BD calls for 'Zero Trust' to combat rising healthcare hacking amid pandemic

Dive Brief:

BD, in an inaugural cybersecurity annual report, said a culture of transparency and collaboration with customers and industry stakeholders is needed to establish industry best practices, as the number of cyber attacks targeting the healthcare industry continues to rise.
The medtech anticipates the industry will remain under pressure from cyber criminals in the coming months, with social engineering attempts such as phishing becoming more sophisticated and ransomware attacks continuing against hospital networks.
The Medical Device Innovation Consortium, chaired by BD Vice President and Chief Information Security Officer Rob Suárez, is working to develop a benchmark for cybersecurity maturity to help medical device manufacturers and healthcare information technology companies track and measure progress against their peers with the aim of improving industry-wide visibility.

Dive Insight:

Cybersecurity threats have been on the rise during the COVID-19 pandemic at a time when healthcare providers are increasingly relying on telehealth and remote patient monitoring to care for patients.

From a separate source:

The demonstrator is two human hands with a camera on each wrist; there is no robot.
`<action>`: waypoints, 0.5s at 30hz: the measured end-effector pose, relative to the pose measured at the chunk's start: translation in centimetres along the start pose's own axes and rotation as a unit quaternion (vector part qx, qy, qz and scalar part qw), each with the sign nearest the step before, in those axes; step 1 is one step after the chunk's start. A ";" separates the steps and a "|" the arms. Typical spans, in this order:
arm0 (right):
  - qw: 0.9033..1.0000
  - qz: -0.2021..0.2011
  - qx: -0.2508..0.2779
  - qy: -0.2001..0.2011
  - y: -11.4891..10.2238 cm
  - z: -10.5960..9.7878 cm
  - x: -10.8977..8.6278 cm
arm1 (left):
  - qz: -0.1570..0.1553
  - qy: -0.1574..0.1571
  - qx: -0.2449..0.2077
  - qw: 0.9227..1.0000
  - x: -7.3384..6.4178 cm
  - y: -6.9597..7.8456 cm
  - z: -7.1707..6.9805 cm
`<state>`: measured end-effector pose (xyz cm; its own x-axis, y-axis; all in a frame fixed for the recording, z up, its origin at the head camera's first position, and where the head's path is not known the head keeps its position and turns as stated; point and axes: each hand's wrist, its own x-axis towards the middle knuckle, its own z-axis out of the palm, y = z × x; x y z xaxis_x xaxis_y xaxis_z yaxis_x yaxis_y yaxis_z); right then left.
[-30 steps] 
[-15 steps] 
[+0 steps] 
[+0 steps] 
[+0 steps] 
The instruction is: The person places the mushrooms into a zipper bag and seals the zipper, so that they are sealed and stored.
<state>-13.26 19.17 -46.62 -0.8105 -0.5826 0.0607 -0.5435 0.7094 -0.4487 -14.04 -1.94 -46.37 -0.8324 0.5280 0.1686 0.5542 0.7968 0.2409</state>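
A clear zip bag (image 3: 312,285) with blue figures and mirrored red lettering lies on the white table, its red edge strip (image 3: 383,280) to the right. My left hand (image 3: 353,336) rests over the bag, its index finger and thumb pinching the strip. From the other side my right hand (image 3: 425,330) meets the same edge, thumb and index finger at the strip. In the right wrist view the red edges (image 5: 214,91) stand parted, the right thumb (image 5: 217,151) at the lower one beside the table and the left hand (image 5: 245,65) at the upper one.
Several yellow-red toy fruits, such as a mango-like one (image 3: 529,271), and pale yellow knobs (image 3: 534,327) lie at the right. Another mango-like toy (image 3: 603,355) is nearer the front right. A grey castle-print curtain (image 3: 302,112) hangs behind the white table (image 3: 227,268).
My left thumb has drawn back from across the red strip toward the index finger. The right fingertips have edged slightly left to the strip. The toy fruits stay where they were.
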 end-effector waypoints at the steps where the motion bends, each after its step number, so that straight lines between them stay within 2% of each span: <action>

Hackers have targeted hospitals, health systems and even research organizations working to develop vaccines.

To address these growing threats, BD has called for the healthcare industry to adopt what it calls "Zero Trust" principles, meaning organizations should assume no one is to be trusted by default and should operate as though the network has already been compromised. Instead of relying on strong passwords and virtual private networks (VPNs), additional criteria such as location, user behaviors and device health should be incorporated to authorize access, according to BD's report.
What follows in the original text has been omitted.